Star of Danger by Marion Zimmer Bradley

The only moment of excitement had come early in the voyage; just after breakway from Earth’s sun, when there had been a guided tour of the ship for everyone who wasn’t still struggling with acceleration sickness. Larry had been fascinated by the crew’s quarters, by the high navigation deck with its rooms full of silent, brooding computers, the robots which handled, behind leaded-glass shields, any needed repairs on the drive units. He’d even seen into the drive rooms themselves, by television. They were, of course, radioactive, and even crew members could enter there, only in the gravest emergencies. Most exciting of all had been the single glimpse from the Captain’s bridge—the tiny glass dome with its sudden panorama of a hundred million twinkling stars. Larry, pressing himself for his brief turn against the glass, felt suddenly very lost, very small and alone in this wilderness of giant, blazing suns and worlds spinning forever against the endless dark. When he moved away he was dazed and his eyes blurred.

But the rest of the trip had been a bore. More and more he had lost himself in daydreams about the new world at the end of the journey. The very name, Darkover, had its curious magic. He envisioned a giant red sun lowering in a lurid sky, four moons in strange colors; his mind invented fantastic and impossible shapes for the mysterious nonhumans who would crowd around the spaceship’s landing. By the time they were sent to their staterooms to strap down for the long deceleration, he was simmering with wild excitement.

He had watched the landing on TV; their approach to the planet in its veil of swirling sunset-orange clouds that had thinned into the darkness of the night side as they came near; he’d felt the shudder and surge of new gravity, the tingle of strangeness when one of the small iridescent moons swam across the camera field. He wondered which of the moons it was. Probably Kyrrdis, he thought, with its blue-green shimmer, like a peacock’s wing. The names of the moons were a siren song of enchantment; Kyrrdis, Idriel, Liriel, Mormallor. We’re here, he thought, we’re really here.

He waited, impatient but well-disciplined, for the loudspeaker announcement which permitted passengers to unfasten their straps, collect their belongings and gather in the discharge entrance. His father was silent at his side, and his face gave away nothing; Larry wondered how anyone could be so impassive, but not wanting to seem childishly eager, Larry kept silence too. He kept his eyes on the metal door which would open on the strange world. When the crewman in his black leather began undogging the seals, Larry was almost literally shaking with excitement. A strange pinkish glow filtered around the first crack of the door. The red sun? The strange sky?
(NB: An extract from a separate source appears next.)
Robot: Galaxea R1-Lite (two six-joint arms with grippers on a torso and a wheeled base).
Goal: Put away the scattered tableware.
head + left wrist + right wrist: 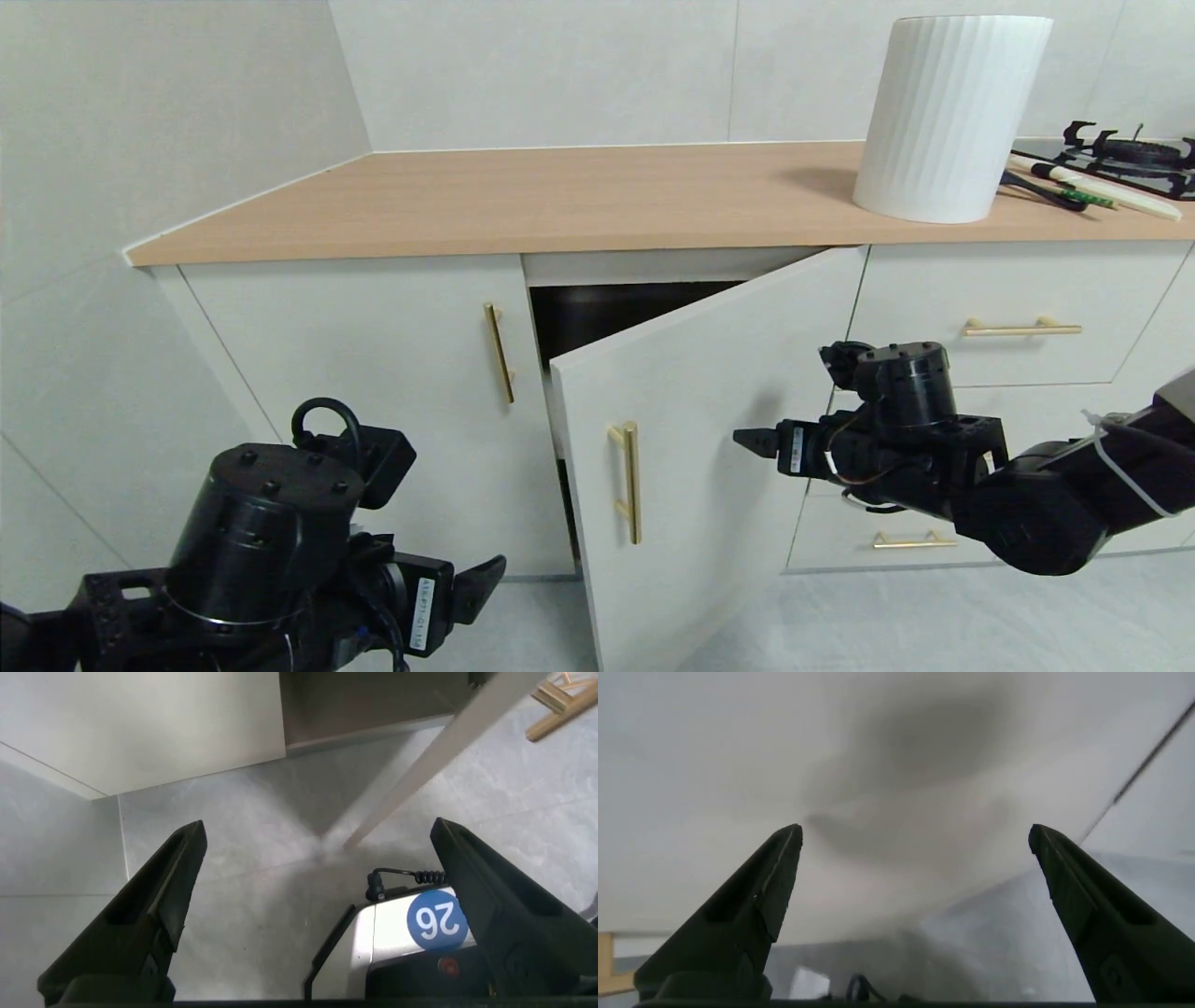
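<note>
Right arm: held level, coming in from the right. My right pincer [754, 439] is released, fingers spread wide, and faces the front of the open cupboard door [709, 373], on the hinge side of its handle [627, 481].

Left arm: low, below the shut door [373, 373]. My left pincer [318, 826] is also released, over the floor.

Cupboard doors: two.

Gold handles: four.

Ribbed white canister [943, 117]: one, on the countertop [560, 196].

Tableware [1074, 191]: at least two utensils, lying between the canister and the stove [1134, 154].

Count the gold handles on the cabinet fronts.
4: closed door's handle, open door's handle, upper drawer's handle, lower drawer's handle. The right arm may hide another.
</note>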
But the door swung open on night, and the pink glow was only the fiery light of welding torches from a pit nearby, where workmen in hoods were working on the metal hull of another great ship. Larry, stepping out on to the ramp, felt the cold touch of disappointment. It was just another spaceport, just like Earth!

Behind him on the ramp, his father touched his shoulder and said, in a gently rallying tone, “Don’t stand there staring, son; your new planet won’t run away. I know how excited you must be, but let’s move on down.”

Heaving a deep sigh, Larry began to walk down the ramp. He should have know it would turn out to be a gyp. Things you built up in your mind usually were a let-down.

Later, he was to remember his sense of disillusion that morning, and laugh at himself but at the moment, the flat disappointment was so keen be could almost taste it. The concrete felt hard and strange after weeks of uncertain gravity in the spaceship. He swayed a little to get his balance, watching the small buzzing cargo dollies that were whirring around the field, the men in black or grayish leather uniforms with the insignia of the Terran Empire, on which the hard blue arclights reflected coldly. Beyond the lights was a dark line of tall buildings.

“The Terran Trade City,” his father pointed them out. “We’ll have rooms in the Quarters buildings. Come on, we’d better get checked through the lines, there’s a lot of red tape.”